- Task requirements:
Give back each line of the material that contains the word "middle".

====

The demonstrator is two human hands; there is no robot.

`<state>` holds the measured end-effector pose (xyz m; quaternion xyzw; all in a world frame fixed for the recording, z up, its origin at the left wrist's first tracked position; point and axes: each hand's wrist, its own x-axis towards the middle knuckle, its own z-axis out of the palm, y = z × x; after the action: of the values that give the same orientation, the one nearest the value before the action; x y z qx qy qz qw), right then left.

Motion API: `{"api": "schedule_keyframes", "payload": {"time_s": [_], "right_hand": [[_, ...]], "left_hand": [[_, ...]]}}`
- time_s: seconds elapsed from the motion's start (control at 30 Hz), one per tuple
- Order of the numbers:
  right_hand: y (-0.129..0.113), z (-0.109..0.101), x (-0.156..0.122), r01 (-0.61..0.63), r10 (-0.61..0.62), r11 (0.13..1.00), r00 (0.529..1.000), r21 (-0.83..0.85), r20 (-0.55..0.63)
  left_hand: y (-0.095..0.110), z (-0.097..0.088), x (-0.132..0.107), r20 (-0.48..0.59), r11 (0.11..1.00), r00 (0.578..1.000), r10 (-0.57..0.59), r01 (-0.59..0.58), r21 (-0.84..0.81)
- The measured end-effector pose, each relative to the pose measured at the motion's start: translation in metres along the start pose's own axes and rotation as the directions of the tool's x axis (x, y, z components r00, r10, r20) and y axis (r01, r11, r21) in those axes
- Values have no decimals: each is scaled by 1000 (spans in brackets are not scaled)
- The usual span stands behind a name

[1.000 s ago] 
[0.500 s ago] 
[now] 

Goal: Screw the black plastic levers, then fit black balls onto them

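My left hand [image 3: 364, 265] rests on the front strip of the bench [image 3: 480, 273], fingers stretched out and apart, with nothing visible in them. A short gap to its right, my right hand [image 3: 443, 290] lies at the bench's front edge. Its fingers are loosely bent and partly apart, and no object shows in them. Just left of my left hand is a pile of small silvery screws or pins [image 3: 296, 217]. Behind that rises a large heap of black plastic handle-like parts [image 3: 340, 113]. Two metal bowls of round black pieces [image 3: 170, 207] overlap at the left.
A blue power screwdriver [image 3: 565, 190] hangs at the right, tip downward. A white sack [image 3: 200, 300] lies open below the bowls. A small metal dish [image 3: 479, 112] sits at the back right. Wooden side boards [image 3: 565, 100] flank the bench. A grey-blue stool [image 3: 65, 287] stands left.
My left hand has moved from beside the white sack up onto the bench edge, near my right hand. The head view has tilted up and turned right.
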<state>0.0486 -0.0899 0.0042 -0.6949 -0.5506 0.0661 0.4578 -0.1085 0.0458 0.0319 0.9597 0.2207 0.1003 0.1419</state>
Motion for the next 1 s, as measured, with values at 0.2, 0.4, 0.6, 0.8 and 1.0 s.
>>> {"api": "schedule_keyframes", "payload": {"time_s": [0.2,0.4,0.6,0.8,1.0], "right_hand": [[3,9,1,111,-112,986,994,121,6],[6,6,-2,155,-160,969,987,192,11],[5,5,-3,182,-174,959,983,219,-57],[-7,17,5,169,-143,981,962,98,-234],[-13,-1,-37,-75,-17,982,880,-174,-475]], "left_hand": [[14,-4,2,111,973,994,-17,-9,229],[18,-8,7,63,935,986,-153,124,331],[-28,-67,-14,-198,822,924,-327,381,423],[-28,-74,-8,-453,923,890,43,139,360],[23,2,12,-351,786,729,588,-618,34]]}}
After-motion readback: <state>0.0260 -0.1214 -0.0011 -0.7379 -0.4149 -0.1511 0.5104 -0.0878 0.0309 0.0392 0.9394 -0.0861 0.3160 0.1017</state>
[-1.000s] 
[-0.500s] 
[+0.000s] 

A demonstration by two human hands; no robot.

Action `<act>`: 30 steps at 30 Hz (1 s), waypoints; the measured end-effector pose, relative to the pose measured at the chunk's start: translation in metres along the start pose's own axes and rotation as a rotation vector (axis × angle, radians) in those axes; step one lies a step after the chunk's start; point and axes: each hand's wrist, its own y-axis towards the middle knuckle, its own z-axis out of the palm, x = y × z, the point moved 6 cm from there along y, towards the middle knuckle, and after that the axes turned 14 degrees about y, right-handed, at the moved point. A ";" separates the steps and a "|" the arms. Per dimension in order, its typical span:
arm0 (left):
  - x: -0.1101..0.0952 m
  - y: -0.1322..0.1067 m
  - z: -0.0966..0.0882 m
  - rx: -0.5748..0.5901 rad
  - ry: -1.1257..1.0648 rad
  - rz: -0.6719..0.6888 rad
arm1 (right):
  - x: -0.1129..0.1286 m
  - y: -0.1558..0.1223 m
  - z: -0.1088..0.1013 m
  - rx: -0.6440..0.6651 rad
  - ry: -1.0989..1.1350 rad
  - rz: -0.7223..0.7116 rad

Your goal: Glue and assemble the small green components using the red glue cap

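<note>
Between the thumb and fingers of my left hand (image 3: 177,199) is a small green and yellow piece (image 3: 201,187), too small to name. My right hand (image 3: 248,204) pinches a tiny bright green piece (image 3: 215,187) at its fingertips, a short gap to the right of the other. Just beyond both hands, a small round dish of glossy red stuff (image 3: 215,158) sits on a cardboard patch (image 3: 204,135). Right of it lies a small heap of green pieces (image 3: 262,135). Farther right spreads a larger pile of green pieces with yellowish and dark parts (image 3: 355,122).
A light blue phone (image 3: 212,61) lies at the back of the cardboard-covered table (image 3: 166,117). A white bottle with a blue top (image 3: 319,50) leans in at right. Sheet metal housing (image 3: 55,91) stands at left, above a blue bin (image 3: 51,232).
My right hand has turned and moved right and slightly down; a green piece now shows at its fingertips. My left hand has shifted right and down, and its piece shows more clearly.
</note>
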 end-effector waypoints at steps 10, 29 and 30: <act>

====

- Output:
`<state>` holds the measured end-effector pose (xyz m; quaternion xyzw; all in a world frame fixed for the recording, z up, its origin at the left wrist's first tracked position; point and axes: each hand's wrist, its own x-axis towards the middle knuckle, its own z-axis out of the palm, y = z × x; after the action: of the values that give the same orientation, the one nearest the value before the action; x y z qx qy qz qw), right then left.
Action `<act>`: 30 steps at 30 Hz (1 s), waypoints; the measured end-effector pose, relative to the pose measured at the chunk's start: translation in metres along the start pose's own axes and rotation as a rotation vector (axis × angle, radians) in those axes; step one lies a step after the chunk's start; point and axes: each hand's wrist, its own y-axis towards the middle knuckle, its own z-axis out of the palm, x = y × z, the point moved 6 cm from there along y, towards the middle knuckle, and after that the axes turned 14 degrees about y, right-handed, at the moved point. A ";" separates the steps and a "|" the arms. Per dimension in order, its typical span:

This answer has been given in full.